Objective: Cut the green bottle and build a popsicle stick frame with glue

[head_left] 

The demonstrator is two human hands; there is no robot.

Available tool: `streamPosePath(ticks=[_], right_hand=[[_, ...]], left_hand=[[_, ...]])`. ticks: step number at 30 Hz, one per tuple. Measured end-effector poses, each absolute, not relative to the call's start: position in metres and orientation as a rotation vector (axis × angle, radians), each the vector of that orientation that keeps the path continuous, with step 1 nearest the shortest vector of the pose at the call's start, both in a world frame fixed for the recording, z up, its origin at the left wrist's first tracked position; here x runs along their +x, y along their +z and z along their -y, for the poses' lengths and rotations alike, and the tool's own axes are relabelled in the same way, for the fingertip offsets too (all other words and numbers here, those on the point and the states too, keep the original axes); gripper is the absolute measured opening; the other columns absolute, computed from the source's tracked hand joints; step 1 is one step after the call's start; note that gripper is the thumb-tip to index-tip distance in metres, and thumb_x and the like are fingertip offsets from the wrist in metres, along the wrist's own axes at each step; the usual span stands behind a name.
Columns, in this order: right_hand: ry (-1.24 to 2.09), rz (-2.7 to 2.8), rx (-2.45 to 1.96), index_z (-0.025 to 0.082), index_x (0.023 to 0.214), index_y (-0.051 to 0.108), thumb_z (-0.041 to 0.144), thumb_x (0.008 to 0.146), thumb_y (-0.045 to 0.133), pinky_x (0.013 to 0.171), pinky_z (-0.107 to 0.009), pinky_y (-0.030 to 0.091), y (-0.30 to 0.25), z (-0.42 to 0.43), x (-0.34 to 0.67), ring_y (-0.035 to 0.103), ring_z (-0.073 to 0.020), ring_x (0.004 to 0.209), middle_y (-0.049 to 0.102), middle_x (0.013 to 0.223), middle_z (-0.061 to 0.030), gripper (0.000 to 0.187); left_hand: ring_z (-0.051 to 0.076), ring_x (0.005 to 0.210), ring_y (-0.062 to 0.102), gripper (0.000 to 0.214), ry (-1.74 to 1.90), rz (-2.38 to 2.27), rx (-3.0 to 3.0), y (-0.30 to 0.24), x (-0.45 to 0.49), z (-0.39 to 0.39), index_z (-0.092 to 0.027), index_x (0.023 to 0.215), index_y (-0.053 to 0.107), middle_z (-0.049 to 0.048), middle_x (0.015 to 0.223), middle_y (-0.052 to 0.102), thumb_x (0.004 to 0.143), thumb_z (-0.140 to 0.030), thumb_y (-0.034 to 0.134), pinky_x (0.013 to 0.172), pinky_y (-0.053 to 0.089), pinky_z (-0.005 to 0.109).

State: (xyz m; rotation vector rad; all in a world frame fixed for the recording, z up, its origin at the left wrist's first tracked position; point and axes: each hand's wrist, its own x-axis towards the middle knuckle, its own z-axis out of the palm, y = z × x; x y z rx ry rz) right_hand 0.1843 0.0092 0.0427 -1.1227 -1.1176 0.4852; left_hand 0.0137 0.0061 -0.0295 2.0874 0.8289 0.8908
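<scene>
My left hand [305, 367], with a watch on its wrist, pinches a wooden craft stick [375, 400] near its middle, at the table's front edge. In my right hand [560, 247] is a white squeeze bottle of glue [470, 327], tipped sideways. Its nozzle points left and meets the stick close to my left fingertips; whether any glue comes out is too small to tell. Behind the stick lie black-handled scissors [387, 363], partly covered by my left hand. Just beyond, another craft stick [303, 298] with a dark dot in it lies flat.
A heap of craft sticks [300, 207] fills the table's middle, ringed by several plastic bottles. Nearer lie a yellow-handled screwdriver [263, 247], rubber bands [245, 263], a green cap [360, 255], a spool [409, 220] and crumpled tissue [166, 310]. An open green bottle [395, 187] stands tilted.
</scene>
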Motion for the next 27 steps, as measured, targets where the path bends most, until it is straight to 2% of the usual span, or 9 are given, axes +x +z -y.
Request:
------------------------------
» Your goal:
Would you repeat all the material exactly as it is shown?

» The answer:
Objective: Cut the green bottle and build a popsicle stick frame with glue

[head_left] 

The demonstrator is two human hands; there is no robot.

Available tool: `streamPosePath(ticks=[_], right_hand=[[_, ...]], left_hand=[[_, ...]])`. ticks: step number at 30 Hz, one per tuple. Measured end-effector poses, each absolute, not relative to the call's start: position in metres and orientation as a rotation vector (axis × angle, radians), each the vector of that orientation that keeps the path continuous, with step 1 nearest the shortest vector of the pose at the call's start, both in a world frame fixed for the recording, z up, its origin at the left wrist's first tracked position; here x runs along their +x, y along their +z and z along their -y, for the poses' lengths and rotations alike, and the tool's own axes are relabelled in the same way, for the fingertip offsets too (all other words and numbers here, those on the point and the states too, keep the original axes); gripper is the absolute measured opening; the other columns absolute, computed from the source's tracked hand joints; step 1 is one step after the call's start; note that gripper is the thumb-tip to index-tip distance in metres, and thumb_x and the like are fingertip offsets from the wrist in metres, along the wrist's own axes at each step; the usual span stands behind a name.
Columns, in this order: right_hand: ry (-1.24 to 2.09), rz (-2.7 to 2.8), rx (-2.45 to 1.96), index_z (-0.025 to 0.082), index_x (0.023 to 0.214), index_y (-0.051 to 0.108), thumb_z (-0.041 to 0.144), thumb_x (0.008 to 0.146), thumb_y (-0.045 to 0.133), pinky_x (0.013 to 0.171), pinky_z (-0.107 to 0.009), pinky_y (-0.030 to 0.091), y (-0.30 to 0.25), z (-0.42 to 0.43), x (-0.34 to 0.67), ring_y (-0.035 to 0.103), ring_z (-0.073 to 0.020), ring_x (0.004 to 0.209), middle_y (-0.049 to 0.102), middle_x (0.013 to 0.223), middle_z (-0.061 to 0.030), gripper (0.000 to 0.187); left_hand: ring_z (-0.051 to 0.076), ring_x (0.005 to 0.210), ring_y (-0.062 to 0.102), gripper (0.000 to 0.214), ry (-1.74 to 1.90), rz (-2.38 to 2.27), rx (-3.0 to 3.0), y (-0.30 to 0.24), x (-0.45 to 0.49), z (-0.39 to 0.39), index_z (-0.092 to 0.027), index_x (0.023 to 0.215), index_y (-0.053 to 0.107), middle_z (-0.049 to 0.048), middle_x (0.015 to 0.223), middle_y (-0.052 to 0.102), thumb_x (0.004 to 0.143), thumb_z (-0.140 to 0.030), thumb_y (-0.034 to 0.134), pinky_x (0.013 to 0.172), pinky_y (-0.053 to 0.089), pinky_z (-0.005 to 0.109).

State: (xyz m; rotation vector rad; all in a world frame fixed for the recording, z up, its origin at the left wrist's first tracked position; point and axes: each hand's wrist, its own x-axis towards the middle knuckle, its own z-axis out of the palm, y = z × x; x y z rx ry rz) right_hand 0.1843 0.0092 0.0427 -1.1227 -1.1176 0.4852; left_hand 0.0137 0.0061 -0.0295 2.0874 0.8289 0.8908
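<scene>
My left hand [305, 367], with a watch on its wrist, pinches a wooden craft stick [375, 400] near its middle, at the table's front edge. In my right hand [560, 247] is a white squeeze bottle of glue [470, 327], tipped sideways. Its nozzle points left and meets the stick close to my left fingertips; whether any glue comes out is too small to tell. Behind the stick lie black-handled scissors [387, 363], partly covered by my left hand. Just beyond, another craft stick [303, 298] with a dark dot in it lies flat.
A heap of craft sticks [300, 207] fills the table's middle, ringed by several plastic bottles. Nearer lie a yellow-handled screwdriver [263, 247], rubber bands [245, 263], a green cap [360, 255], a spool [409, 220] and crumpled tissue [166, 310]. An open green bottle [395, 187] stands tilted.
</scene>
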Motion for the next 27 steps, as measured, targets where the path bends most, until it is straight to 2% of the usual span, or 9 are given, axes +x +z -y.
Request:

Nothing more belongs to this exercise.